**TASK OBJECTIVE:**
Go through the data below and return each line where the string "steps" occurs.

PROVIDED DATA Start Marker

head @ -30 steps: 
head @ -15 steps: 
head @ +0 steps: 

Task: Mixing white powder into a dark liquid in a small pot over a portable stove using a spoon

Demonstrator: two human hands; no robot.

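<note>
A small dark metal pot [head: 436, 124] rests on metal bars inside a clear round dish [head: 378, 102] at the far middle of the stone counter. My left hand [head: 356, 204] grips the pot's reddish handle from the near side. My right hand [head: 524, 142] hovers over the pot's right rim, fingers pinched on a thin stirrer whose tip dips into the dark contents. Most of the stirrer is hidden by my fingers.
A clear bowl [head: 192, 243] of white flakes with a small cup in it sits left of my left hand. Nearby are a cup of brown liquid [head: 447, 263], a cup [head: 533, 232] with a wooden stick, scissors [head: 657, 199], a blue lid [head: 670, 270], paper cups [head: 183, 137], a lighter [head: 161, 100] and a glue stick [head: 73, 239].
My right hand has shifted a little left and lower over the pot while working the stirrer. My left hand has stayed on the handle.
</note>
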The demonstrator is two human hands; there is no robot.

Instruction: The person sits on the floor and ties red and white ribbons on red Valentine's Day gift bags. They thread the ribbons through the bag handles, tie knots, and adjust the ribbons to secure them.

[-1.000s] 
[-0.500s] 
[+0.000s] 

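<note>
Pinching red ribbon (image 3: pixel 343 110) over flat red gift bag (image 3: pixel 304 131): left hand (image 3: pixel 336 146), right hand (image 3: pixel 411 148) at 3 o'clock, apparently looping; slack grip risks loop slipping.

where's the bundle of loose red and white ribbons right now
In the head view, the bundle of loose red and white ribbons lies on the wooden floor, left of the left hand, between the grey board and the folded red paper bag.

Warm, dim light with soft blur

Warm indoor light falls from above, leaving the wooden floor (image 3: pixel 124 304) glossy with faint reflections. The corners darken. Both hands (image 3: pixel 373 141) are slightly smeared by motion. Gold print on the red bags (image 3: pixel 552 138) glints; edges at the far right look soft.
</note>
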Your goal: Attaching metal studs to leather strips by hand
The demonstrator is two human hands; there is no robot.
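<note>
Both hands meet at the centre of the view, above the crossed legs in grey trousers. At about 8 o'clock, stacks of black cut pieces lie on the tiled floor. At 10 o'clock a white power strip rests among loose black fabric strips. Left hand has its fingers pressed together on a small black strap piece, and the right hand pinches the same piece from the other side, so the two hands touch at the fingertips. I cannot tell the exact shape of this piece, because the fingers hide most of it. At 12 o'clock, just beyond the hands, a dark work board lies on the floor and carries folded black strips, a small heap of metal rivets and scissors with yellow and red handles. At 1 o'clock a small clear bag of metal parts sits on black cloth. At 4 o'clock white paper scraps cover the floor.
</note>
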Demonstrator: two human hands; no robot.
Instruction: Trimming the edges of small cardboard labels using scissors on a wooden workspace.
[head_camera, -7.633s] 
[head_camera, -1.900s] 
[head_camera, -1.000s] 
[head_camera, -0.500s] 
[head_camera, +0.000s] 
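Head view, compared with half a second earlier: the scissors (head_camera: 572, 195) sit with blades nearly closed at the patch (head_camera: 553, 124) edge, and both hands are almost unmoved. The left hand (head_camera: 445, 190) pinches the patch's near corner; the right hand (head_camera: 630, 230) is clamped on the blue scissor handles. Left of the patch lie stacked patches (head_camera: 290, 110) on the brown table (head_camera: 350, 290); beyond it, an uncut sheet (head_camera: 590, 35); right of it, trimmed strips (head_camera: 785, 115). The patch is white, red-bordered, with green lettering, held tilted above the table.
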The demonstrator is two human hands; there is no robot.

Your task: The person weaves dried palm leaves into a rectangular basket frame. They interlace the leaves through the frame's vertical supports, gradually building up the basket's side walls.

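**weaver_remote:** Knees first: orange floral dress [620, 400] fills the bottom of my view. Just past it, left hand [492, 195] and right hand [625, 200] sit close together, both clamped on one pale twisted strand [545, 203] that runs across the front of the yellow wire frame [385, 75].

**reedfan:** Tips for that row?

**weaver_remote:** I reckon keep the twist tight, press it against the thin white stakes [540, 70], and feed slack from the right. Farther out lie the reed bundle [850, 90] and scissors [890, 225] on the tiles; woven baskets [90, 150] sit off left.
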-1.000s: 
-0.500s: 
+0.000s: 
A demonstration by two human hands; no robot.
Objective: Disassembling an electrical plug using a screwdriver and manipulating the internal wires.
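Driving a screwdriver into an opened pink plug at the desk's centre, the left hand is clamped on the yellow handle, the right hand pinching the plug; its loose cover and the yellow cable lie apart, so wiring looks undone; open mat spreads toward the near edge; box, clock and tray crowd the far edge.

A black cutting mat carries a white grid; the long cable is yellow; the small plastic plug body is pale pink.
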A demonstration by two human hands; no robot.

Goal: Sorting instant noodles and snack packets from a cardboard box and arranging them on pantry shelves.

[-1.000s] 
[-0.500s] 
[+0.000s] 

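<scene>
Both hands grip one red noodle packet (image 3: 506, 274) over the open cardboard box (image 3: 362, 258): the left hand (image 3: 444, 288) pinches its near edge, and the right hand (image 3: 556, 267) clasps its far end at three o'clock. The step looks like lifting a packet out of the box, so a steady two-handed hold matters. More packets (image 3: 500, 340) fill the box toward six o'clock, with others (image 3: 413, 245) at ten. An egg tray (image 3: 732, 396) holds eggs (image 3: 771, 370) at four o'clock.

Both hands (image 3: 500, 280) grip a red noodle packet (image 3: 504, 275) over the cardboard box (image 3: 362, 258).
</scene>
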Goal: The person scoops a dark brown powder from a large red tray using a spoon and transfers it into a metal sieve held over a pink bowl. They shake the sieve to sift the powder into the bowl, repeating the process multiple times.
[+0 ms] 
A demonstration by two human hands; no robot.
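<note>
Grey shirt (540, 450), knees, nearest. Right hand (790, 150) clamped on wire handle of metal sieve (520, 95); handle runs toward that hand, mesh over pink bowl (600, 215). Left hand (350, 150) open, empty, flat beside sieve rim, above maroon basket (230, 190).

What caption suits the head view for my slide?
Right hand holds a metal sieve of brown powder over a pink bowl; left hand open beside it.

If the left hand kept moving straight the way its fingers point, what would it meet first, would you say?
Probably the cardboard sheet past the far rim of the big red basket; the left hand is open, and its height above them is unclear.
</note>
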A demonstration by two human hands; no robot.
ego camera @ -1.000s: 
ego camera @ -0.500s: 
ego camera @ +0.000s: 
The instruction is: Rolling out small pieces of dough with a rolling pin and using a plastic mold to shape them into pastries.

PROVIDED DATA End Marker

**RESPONSE FOR THIS EXERCISE:**
head @ -30 steps: 
head @ -15 steps: 
head @ +0 steps: 

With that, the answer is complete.